By varying these “shape dimensions,” the authors generated a set of 2,000 black-and-white faces with slight differences in the distance between the brows, skin texture, and other facial features.
Division of labor
In macaque monkeys with electrodes implanted into their brains, the team recorded from three “face patches”—brain areas that respond especially to faces—while showing the monkeys the computer-generated faces.
As it turns out, each face neuron only cared about a single set of features. A neuron that only cares about hairline and skinny eyebrows, for example, would fire up when it detects variations in those features across faces. If two faces had similar hairlines but different mouths, those “hairline neurons” stayed silent.
What’s more, cells in different face patches processed complementary information. The anterior medial face patch, for example, mainly responded to distances between features (what the team dubs “appearance”). Other patches fired up to information about shapes, such as the curvature of the nose or length of the mouth.
In a way, these feature neurons are like compasses: they only activate when the measurement is off from a set point (magnetic north, for a compass). Scientists aren’t quite sure how each cell determines its set point. However, combining all the “set points” generates a “face space”—a sort of average face, or a face atlas.
From there, when presented with a new face, each neuron will measure the difference between a feature (distance between eyes, for example) and the face atlas. Combine all those differences, and voilá—you have a representation of a new face.
Once the team figured out this division of labor, they constructed a mathematical model to predict how the patches process new faces.
Here’s the cool part: the medley of features that best covered the entire shape and look of a face was fairly abstract, including the distance between the brows. Sound familiar? That’s because the brain’s preferred set of features were similar to the “landmarks” that the team first intuitively labeled to generate their face database.

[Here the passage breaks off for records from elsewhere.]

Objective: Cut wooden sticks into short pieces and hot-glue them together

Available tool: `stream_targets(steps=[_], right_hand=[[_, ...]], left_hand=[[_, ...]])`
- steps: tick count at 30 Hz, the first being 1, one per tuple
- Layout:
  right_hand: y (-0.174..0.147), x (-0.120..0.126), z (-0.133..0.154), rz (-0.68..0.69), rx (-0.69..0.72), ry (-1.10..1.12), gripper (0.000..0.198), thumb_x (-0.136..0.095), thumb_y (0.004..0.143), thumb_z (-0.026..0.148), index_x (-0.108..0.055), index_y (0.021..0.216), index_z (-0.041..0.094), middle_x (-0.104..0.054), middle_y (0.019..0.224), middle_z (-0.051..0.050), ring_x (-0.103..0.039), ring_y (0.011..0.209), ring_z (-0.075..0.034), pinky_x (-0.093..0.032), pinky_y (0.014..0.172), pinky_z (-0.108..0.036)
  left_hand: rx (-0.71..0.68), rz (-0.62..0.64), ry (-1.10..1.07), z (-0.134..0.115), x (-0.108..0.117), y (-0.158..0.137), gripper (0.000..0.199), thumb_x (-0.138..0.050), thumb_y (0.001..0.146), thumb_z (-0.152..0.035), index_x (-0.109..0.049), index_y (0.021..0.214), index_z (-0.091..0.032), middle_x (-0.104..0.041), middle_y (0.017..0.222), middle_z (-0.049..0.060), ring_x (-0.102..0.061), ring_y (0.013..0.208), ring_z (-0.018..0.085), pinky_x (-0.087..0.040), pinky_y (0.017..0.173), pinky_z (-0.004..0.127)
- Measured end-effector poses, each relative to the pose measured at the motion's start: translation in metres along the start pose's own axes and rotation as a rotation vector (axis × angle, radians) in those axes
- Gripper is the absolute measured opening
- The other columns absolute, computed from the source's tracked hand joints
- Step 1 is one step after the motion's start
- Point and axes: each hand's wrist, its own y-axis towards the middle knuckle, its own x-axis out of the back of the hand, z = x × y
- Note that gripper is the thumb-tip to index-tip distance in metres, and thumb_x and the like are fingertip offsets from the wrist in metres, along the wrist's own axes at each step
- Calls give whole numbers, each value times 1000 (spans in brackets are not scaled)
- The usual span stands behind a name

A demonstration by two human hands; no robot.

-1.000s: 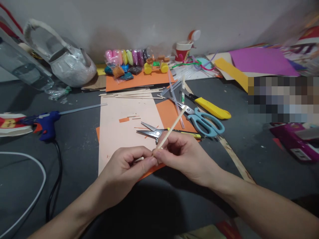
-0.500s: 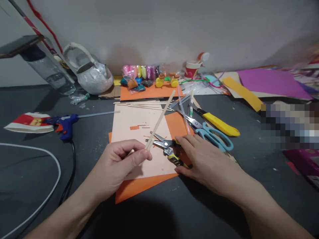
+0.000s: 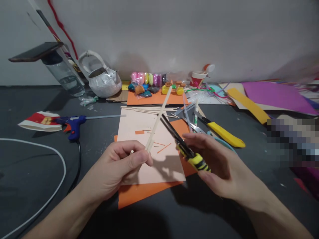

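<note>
Pinching with the left hand, curling the right hand into a grip, slanting both forearms inward from near left and right.

A thin pale wooden stick is held at a slant, upper end leaning right. Black-and-yellow scissors are held beside it, seen edge-on, blades pointed up-left; whether the stick is touched cannot be told.

"What stands at the far side?"
"A plain grey wall, with a paler surface at the far left."
"And the furniture?"
"A dark grey table, speckled in places, reaching to that wall."
"How's the light?"
"Dim, leaving soft shadows on the wall."
</note>
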Motion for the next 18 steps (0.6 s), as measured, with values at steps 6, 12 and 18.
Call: stream_targets(steps=[6, 12, 18], right_hand=[[-1, -2, -1, 203, -23, 161, 75, -69, 77, 15, -41, 145, 28, -49, 149, -13, -50, 135, -30, -43, 111, -41], [3, -1, 3, 277, -9, 213, 77, -65, 71, 8, -44, 143, 25, -54, 145, -12, -53, 132, -28, -43, 110, -41], [3, 0, 1, 281, -17, 240, 75, -64, 68, 6, -50, 139, 26, -57, 142, -10, -57, 129, -27, -46, 107, -37]], left_hand=[[37, 65, -27, -2, -1, 0, 30, -76, 81, -41, -68, 69, -14, -29, 45, -10, -17, 39, 1, -12, 39, 15], [173, 146, 4, -2, 2, 0, 31, -73, 83, -41, -67, 70, -14, -30, 45, -9, -16, 39, 1, -11, 38, 17], [218, 186, 16, -1, 5, -2, 29, -70, 86, -39, -67, 70, -15, -29, 44, -10, -16, 39, 2, -12, 38, 17]])
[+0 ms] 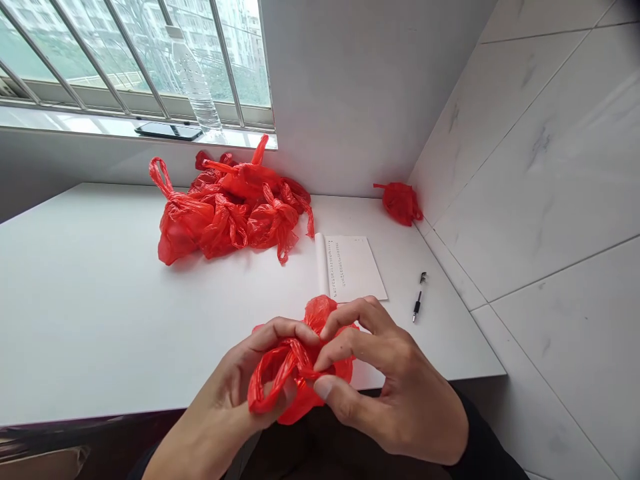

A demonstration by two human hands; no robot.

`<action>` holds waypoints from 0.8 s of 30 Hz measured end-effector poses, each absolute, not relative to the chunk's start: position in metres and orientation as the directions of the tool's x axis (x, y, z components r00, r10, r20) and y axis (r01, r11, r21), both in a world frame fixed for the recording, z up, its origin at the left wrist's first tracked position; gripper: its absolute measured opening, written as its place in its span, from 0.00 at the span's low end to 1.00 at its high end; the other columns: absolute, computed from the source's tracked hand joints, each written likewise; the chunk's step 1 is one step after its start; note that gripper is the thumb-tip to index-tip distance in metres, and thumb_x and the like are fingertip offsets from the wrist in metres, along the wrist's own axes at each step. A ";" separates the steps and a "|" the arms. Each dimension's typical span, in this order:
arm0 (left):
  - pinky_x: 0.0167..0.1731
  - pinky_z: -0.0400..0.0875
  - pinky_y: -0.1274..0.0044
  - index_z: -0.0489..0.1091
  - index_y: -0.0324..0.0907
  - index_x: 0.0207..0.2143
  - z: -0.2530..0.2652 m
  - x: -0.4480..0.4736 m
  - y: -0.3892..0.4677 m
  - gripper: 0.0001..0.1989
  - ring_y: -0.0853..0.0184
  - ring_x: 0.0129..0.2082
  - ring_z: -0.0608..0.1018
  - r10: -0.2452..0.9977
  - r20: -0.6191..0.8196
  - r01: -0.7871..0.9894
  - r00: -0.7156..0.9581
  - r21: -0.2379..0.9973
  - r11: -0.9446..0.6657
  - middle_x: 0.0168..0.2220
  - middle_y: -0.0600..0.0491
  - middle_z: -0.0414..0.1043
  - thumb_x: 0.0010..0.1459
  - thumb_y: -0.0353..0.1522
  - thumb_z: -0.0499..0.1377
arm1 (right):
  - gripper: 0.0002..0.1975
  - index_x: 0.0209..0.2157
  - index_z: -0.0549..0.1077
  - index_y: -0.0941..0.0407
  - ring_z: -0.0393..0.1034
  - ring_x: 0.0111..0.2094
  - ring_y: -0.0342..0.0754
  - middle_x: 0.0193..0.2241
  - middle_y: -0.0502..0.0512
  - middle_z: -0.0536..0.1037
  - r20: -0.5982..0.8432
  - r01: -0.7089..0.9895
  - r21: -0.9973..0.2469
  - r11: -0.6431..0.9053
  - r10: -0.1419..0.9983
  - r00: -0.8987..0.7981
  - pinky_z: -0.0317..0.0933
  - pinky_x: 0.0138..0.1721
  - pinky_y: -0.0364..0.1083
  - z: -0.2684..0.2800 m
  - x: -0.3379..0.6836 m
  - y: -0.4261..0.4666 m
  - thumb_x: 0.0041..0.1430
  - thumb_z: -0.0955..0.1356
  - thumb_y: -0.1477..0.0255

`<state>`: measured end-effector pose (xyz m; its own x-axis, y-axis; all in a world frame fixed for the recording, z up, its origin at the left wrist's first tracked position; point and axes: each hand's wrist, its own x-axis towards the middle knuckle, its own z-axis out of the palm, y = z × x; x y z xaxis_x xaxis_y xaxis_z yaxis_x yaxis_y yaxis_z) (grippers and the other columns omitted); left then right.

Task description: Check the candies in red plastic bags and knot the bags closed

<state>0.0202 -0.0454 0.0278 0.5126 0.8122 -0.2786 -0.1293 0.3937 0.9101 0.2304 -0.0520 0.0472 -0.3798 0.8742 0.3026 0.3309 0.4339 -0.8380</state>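
A thin red plastic bag [295,373] is between my two hands at the table's front edge. My left hand [250,373] is closed around it, with a twisted loop of the bag passing over the thumb. With thumb and fingertips, my right hand [385,373] pinches a twisted strand of the same bag beside the loop. The bag's puffed part shows behind and below the fingers. What it contains, if anything, cannot be made out.
A heap of knotted red bags [235,213] lies at the back of the white table [100,300]. Another red bag [400,203] sits in the right corner. An open notebook [355,267] and a pen [417,303] lie nearby. A bottle [195,83] and a phone [169,131] rest on the windowsill.
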 end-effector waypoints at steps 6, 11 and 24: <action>0.31 0.66 0.83 0.67 0.47 0.37 0.025 0.021 -0.047 0.08 0.73 0.30 0.68 0.844 -0.255 -0.082 0.471 0.941 0.330 0.33 0.57 0.64 0.64 0.41 0.59 | 0.05 0.40 0.77 0.52 0.64 0.55 0.47 0.50 0.51 0.72 0.270 0.307 -0.861 0.406 0.876 -0.400 0.59 0.58 0.45 0.044 0.230 -0.048 0.61 0.73 0.70; 0.30 0.68 0.83 0.68 0.48 0.40 0.017 0.024 -0.048 0.11 0.72 0.31 0.73 0.923 0.036 0.201 0.384 0.972 -0.121 0.34 0.57 0.70 0.58 0.24 0.59 | 0.18 0.61 0.64 0.49 0.68 0.52 0.49 0.49 0.54 0.74 0.145 0.161 -0.960 0.228 0.901 -0.410 0.62 0.56 0.51 0.025 0.222 -0.029 0.74 0.60 0.64; 0.54 0.70 0.68 0.56 0.56 0.67 -0.008 0.020 -0.041 0.34 0.59 0.61 0.69 0.795 0.468 0.503 0.385 0.616 -0.606 0.67 0.51 0.60 0.63 0.21 0.52 | 0.13 0.35 0.70 0.58 0.64 0.32 0.43 0.30 0.49 0.70 0.028 0.061 -0.995 0.082 0.796 -0.605 0.61 0.36 0.44 -0.005 0.209 -0.001 0.71 0.61 0.65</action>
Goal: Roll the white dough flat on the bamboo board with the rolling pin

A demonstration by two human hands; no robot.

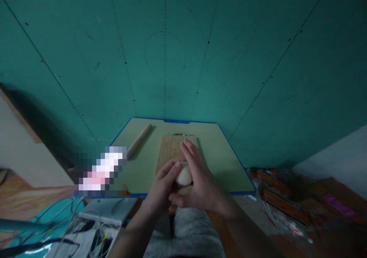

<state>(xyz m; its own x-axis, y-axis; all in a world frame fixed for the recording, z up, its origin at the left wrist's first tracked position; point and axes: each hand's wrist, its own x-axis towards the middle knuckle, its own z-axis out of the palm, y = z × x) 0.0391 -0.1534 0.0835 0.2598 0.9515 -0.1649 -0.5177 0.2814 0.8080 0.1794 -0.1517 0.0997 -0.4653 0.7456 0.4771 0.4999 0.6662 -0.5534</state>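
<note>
A pale, rounded ball of dough [184, 175] sits between my two hands, above the near part of a wooden cutting board [169, 147]. My left hand [163, 187] curls round its left side, thumb on top. My right hand [200, 181] cups it from the right, with the fingers stretched forward and close together and the thumb low, near the left hand. The underside of the dough is hidden. At the board's far end a metal handle [179, 135] shows. To the left, a wooden rolling pin [139, 140] lies at a slant.
Everything rests on a pale green tabletop [223, 154] with a blue rim, against a green wall [183, 70]. A blurred-out bright object [100, 172] covers its left edge. Cables [71, 216] and a grey box lie below left, clutter [281, 197] below right.
</note>
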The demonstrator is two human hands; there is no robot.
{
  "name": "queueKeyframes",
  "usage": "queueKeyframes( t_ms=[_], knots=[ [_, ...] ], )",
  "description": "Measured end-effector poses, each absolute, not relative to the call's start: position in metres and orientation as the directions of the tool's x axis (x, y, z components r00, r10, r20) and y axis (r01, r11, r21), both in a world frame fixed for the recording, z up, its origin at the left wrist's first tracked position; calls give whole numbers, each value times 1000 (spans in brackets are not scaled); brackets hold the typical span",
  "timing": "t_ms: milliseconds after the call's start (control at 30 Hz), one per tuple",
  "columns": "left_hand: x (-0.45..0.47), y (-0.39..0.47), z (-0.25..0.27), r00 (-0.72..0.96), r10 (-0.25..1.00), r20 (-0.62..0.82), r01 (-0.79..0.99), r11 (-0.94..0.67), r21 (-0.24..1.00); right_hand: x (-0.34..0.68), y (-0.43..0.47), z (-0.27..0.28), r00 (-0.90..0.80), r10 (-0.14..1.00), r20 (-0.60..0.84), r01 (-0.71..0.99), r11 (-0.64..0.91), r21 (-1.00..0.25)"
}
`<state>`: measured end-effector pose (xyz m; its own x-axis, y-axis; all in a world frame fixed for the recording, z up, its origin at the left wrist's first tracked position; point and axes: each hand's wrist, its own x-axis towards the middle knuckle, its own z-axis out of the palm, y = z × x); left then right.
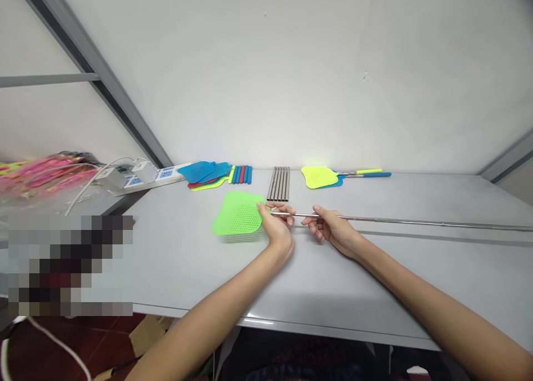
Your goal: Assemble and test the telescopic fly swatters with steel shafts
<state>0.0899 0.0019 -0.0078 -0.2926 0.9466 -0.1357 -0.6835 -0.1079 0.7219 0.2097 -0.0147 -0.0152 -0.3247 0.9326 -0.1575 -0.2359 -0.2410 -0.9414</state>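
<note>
A green fly swatter head (240,213) with a perforated face is joined to a long extended metal rod (400,221) above the table. My left hand (278,220) is closed on the swatter where its head meets the rod, thumb against the green plastic. A little to the right, my right hand (331,225) pinches the thin rod between thumb and fingers. The rod runs rightward out of view. Just beyond my left hand lie several metal tubes (278,184) side by side.
Blue, red and yellow swatter heads (202,173) and several coloured handle grips (241,174) lie at the back left. Swatters with a yellow head (318,176) and blue parts lie back right. A power strip (162,175) with plugs and cables sits at the left edge.
</note>
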Motion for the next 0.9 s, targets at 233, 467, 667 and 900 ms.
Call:
queueKeyframes(
  t_ms=[233, 467, 667, 900],
  knots=[
    [88, 6, -3, -181, 962, -206, -728, 10, 686, 212, -16, -13, -359, 924, -135, -260, -238, -936],
    [81, 9, 8, -69, 973, -219, -773, 86, 628, 214, -19, -8, -373, 916, -149, -290, -268, -919],
    [72, 13, 14, -4, 970, -243, -830, 133, 542, 224, -13, -8, -89, 990, -105, -331, -129, -935],
    [64, 19, 18, -141, 930, -339, -843, 67, 533, 234, -7, -8, -13, 994, -111, -412, -106, -905]
  ],
)
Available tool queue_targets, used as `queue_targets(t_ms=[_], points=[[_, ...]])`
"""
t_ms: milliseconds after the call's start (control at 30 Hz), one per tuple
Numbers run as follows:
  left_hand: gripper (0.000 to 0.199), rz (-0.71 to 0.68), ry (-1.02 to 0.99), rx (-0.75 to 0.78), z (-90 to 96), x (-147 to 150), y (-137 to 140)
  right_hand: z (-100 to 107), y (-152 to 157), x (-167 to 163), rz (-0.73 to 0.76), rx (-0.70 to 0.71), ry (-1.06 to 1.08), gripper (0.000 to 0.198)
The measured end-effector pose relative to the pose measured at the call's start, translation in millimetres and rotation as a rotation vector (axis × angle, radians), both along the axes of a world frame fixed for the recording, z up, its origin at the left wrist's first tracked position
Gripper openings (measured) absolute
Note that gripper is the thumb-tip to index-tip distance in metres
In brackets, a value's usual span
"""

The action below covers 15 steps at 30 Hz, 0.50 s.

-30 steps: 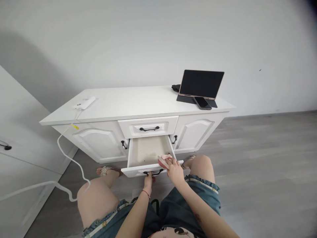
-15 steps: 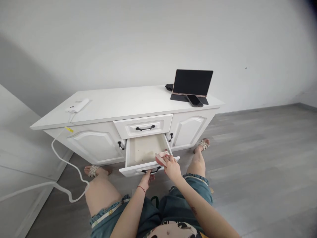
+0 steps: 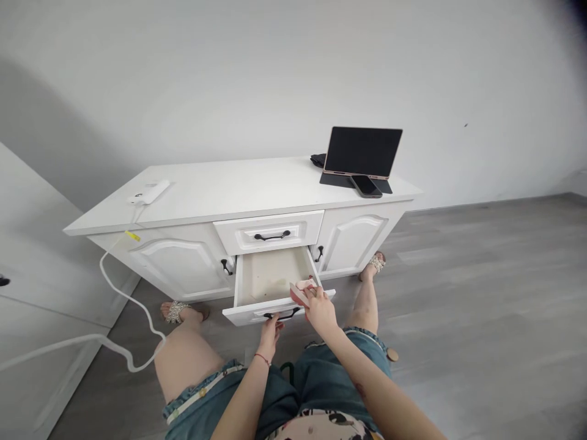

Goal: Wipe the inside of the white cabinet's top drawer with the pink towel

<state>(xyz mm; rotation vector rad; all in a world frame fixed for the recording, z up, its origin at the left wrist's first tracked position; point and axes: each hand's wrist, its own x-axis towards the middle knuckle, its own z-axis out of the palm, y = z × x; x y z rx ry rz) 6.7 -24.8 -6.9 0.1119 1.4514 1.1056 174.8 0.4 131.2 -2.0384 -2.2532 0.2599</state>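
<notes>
The lower drawer [image 3: 259,269] of a white cabinet is pulled out, and a few small specks show on its pale bottom. My left hand [image 3: 271,335] is at the front of this drawer, its thumb over the black drawer handle [image 3: 290,314] and its other fingers curled below. Over the drawer's right front corner, my right hand [image 3: 320,310] is closed on a small red and white item [image 3: 299,294]. The fingers partly cover that item, so its exact kind cannot be made out.
On the white cabinet top [image 3: 229,186] stand a tablet [image 3: 364,151] on a dark stand, a phone [image 3: 365,186] and a black folded item [image 3: 317,160]. A white power strip [image 3: 150,192] lies at the left, its cord [image 3: 137,296] hanging past my left leg. Above is a shut drawer [image 3: 270,234].
The view has shifted slightly, so the cabinet appears a little further right. Both hands keep nearly the same places at the drawer, and the red and white item stays in my right hand.
</notes>
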Motion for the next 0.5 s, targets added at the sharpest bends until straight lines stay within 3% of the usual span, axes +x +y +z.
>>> queue_targets(t_ms=[267, 500], points=[[0.017, 0.092, -0.185, 0.151, 14.6, -13, -11, 5, -1, -11, 0.042, -0.027, -0.079, 0.052], [0.013, 0.116, -0.279, 0.125, 10.0, 4, -2, -3, -7, -66, 0.121, -0.039, -0.123, 0.059]])
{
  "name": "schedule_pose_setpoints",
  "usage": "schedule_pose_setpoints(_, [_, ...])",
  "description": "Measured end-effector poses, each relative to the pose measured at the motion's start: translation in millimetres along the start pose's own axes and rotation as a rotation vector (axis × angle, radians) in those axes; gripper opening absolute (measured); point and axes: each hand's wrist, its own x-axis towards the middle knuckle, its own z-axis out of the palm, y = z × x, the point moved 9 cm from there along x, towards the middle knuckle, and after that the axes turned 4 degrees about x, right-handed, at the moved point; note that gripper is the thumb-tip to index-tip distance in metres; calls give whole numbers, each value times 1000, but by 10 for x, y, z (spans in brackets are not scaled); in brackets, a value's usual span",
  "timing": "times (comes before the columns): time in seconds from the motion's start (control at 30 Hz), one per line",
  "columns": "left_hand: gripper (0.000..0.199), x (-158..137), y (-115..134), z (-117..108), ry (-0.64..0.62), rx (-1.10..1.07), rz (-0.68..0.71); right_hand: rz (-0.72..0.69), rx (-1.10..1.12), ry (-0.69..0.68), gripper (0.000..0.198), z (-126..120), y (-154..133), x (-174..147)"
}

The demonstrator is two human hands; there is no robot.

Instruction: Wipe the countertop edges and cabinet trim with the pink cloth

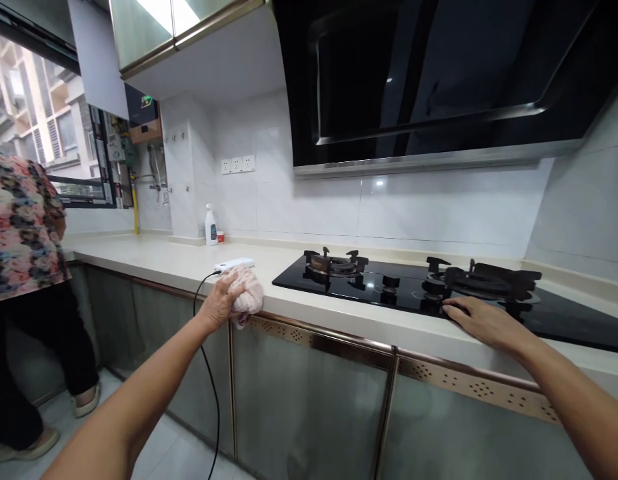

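Note:
My left hand is closed around a bunched pinkish-white cloth at the counter's front edge. Just behind the cloth lies a white device with a black cable that hangs down past the cabinet doors. Resting on the front edge of the black gas cooktop, my right hand has its fingers stretched out and grips nothing visible. Close to its fingertips is a control knob. The cooktop carries two burners with dark pan supports, the left burner and the right burner.
A white spray bottle and a small red cup stand by the back wall. Overhead slants a black range hood. Another person in a floral top stands at the far left, near the window. Cabinet doors line the front.

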Motion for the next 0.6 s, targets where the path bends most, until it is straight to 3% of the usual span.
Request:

“We thought we had picked it out of the blue,” says Tsao.
But it makes sense. “If you look at methods for modeling faces in computer vision, almost all of them…separate out the shape and appearance,” she explains. “The mathematical elegance of the system is amazing.”
The team showed the monkeys a series of new faces while recording from roughly 200 neurons in the face patches. Using their mathematical model, they then calculated what features each neuron encodes for and how they combine.
The result? A “stunning accurate” reconstruction of the faces the monkeys were seeing. So accurate, in fact, that the algorithm-generated faces were nearly indistinguishable from the original.
“It really speaks to how compact and efficient this feature-based neural code is,” says Tsao, referring to the fact that such a small set of neurons contained sufficient information for a full face.
Tsao’s work doesn’t paint the full picture. The team only recorded from two out of six face patches, suggesting that other types of information processing may be happening alongside Tsao’s model.
But the study breaks the “black box” norm that’s plagued the field for decades.
“Our results demonstrate that at least one subdivision of IT cortex can be explained by an explicit, simple model, and ‘black box’ explanations are unnecessary,” the authors conclude (pretty sassy for an academic paper!).
While there aren’t any immediate applications, the new findings could eventually guide the development of brain-machine interfaces that directly stimulate the visual cortex to give back sight to the blind. They could also help physicians understand why some people suffer from “face blindness,” and engineer prosthetics to help.